Wkrótce pojawił się film „skrucha”, w którym Rogach był zmuszony przed kamerą przyznać się do zbrodni i okazać skruchę. Mężczyzna był także zmuszony powiedzieć, że jest zwolennikiem społeczności LGBT i obiecuje poprawę.
W toku śledztwa, które trwało 11 miesięcy, śledczy postawili dodatkowe zarzuty znieważenia funkcjonariusza i organizacji państwowej oraz przygotowania działań rażąco naruszających porządek publiczny. Proces toczył się za zamkniętymi drzwiami.
Według obrońców praw człowieka został zwolniony 20 października 2023 r.,po odbyciu całości kary orzeczonej przez sąd.
Został skazany za zamieszczenie publicznego komentarza w jednej z grup na portalach społecznościowych, który zawierał „wyrażoną w nieprzyzwoitej formie zniewagę wobec prezydenta”.
Według szacunków obrońców praw człowieka wyszedł na wolność po odbyciu kary.
Decyzja sądu:
1 rok 1 miesiąc pozbawienia wolności w kolonii karnej.
Dołącz do naszej społeczności
👉 Bądź na pierwszej linii niesienia pomocy, otrzymuj ekskluzywne wiadomości i dziel się swoim wsparciem.
Keeper oznacza, że chcesz regularnie pomagać konkretnej osobie w więzieniu za pośrednictwem jej rodziny. Wybierz więźnia politycznego i kliknij „Zostań strażnikiem”, nasz zespół wkrótce się z Tobą skontaktuje.
Możesz poprosić o listy, które mamy w magazynie, w tym celu zostaw swoje konto telegramu w celu uzyskania opinii, skontaktujemy się z Tobą i po zweryfikowaniu Twojej tożsamości przeniesiemy archiwum z Twoimi listami.
Czy jesteś blisko więźnia politycznego? Wyślij nam krótki opis sytuacji i swój kontakt na Telegram. Po zweryfikowaniu danych, opublikujemy kartę danej osoby.

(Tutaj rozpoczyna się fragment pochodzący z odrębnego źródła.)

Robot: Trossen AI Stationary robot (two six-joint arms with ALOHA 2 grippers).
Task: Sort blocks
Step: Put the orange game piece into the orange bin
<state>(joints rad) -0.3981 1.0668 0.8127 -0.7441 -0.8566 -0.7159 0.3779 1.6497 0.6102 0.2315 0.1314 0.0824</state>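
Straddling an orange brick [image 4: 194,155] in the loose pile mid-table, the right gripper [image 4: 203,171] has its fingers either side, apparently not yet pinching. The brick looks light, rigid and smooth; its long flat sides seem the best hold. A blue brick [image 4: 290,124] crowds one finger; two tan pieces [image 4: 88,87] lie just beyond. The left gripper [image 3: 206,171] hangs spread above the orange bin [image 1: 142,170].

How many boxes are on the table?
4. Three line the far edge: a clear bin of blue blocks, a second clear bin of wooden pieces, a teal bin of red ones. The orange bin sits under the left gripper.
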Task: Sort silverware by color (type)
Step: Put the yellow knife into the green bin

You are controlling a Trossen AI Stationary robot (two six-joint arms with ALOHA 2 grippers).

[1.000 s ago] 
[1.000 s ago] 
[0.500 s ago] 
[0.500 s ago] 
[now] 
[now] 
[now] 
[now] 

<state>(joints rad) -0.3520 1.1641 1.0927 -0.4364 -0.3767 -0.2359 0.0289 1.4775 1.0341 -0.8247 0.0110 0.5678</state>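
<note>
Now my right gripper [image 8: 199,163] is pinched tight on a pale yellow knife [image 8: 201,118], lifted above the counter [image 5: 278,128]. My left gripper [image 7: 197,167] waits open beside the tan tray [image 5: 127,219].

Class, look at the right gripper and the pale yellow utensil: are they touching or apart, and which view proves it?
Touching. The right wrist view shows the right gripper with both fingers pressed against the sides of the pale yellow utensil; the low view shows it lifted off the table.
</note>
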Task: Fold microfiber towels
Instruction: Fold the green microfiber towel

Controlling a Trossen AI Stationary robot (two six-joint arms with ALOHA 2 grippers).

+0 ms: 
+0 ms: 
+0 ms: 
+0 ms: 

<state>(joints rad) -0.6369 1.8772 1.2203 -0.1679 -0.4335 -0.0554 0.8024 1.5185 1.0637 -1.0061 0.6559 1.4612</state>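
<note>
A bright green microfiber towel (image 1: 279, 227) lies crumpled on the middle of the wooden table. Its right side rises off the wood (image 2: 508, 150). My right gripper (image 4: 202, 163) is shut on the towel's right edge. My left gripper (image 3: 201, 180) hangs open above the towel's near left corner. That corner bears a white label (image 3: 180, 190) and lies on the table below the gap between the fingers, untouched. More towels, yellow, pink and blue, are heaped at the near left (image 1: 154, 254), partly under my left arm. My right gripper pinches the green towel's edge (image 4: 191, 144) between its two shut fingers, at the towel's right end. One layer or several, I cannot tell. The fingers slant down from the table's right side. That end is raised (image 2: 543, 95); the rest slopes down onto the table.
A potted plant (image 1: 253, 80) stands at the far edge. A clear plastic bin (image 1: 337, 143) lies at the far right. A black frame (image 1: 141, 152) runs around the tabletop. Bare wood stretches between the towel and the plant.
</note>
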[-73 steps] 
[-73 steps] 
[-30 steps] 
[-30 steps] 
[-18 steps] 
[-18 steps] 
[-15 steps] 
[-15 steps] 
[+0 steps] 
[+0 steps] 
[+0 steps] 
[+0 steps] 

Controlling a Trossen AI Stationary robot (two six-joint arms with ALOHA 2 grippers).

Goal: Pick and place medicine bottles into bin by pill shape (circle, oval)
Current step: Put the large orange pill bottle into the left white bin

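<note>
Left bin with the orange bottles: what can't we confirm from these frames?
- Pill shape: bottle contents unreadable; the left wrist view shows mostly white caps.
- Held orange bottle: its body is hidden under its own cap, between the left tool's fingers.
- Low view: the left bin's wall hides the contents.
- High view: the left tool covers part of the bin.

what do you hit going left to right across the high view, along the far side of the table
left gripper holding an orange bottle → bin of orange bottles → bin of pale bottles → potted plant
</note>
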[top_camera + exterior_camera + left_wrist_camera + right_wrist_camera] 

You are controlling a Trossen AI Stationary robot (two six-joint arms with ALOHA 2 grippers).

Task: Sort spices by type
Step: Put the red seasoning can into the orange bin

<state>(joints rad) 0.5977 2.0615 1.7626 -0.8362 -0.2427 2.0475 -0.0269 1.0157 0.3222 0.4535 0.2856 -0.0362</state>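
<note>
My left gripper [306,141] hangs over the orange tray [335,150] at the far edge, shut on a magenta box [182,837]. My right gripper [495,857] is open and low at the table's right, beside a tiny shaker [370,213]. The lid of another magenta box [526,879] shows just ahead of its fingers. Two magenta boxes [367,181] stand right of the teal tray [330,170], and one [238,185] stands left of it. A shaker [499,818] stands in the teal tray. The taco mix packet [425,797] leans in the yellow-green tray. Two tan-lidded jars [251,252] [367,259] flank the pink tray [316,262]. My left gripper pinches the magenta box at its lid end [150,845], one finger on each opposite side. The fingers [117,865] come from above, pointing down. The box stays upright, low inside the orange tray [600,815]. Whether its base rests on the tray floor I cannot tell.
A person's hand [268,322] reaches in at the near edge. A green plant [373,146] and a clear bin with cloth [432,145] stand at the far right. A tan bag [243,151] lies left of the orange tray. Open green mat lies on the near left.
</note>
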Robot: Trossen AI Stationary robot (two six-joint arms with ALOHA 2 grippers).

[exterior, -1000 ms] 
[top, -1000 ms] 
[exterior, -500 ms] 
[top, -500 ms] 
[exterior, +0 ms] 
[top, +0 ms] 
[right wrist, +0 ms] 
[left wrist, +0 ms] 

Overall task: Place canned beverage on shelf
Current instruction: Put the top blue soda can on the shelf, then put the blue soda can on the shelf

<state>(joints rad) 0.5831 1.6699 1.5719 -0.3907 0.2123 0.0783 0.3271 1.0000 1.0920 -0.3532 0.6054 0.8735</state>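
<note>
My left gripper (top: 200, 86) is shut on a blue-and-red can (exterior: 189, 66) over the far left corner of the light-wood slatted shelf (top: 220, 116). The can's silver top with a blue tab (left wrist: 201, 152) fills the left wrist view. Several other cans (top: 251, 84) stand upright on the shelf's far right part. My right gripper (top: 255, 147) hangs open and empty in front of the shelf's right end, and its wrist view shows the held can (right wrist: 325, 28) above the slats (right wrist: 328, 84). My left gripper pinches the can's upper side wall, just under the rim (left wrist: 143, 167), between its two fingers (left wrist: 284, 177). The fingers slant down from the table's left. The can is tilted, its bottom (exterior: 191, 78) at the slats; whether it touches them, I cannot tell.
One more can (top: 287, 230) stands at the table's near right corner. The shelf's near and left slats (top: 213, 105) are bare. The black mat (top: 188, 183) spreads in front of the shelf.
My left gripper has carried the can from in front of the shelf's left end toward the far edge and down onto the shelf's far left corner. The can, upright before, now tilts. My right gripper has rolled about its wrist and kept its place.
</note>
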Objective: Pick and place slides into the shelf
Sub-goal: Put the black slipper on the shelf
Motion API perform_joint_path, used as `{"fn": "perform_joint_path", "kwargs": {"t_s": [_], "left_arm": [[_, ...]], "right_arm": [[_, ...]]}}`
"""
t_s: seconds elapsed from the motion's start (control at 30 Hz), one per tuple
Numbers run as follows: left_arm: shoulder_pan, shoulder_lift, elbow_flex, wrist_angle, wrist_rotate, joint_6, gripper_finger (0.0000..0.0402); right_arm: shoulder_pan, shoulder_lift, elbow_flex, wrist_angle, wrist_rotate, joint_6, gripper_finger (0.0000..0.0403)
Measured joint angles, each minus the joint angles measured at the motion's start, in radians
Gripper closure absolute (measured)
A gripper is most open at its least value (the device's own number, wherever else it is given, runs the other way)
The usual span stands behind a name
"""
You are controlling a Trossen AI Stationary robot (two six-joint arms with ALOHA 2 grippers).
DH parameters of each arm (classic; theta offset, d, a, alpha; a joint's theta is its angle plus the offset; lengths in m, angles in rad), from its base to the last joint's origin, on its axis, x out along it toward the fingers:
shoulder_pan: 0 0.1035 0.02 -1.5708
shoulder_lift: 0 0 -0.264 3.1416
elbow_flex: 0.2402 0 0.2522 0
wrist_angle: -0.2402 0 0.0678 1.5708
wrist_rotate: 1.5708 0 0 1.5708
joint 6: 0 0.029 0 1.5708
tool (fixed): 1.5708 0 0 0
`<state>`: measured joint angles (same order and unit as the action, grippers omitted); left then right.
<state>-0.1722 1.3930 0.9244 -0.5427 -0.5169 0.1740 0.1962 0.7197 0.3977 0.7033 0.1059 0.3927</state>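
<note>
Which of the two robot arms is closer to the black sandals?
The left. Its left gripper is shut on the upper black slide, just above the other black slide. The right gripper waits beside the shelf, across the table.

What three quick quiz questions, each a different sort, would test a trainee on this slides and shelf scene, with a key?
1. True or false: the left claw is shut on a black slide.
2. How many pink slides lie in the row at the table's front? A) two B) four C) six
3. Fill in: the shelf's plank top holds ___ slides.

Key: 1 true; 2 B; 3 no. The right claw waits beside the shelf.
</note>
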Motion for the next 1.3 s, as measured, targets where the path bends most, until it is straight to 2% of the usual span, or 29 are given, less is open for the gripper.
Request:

Czy posiadasz informacje na temat postępowań administracyjnych? Prześlij nam krótki opis i kontakt w Telegramie, aby uzyskać opinię. Po sprawdzeniu danych opublikujemy Twoje dane na stronie.
Prosimy o pozostawienie kontaktu na Telegramie i jak najbardziej szczegółowe opisanie swoich umiejętności. Po moderacji Twoje ogłoszenie zostanie opublikowane na stronie.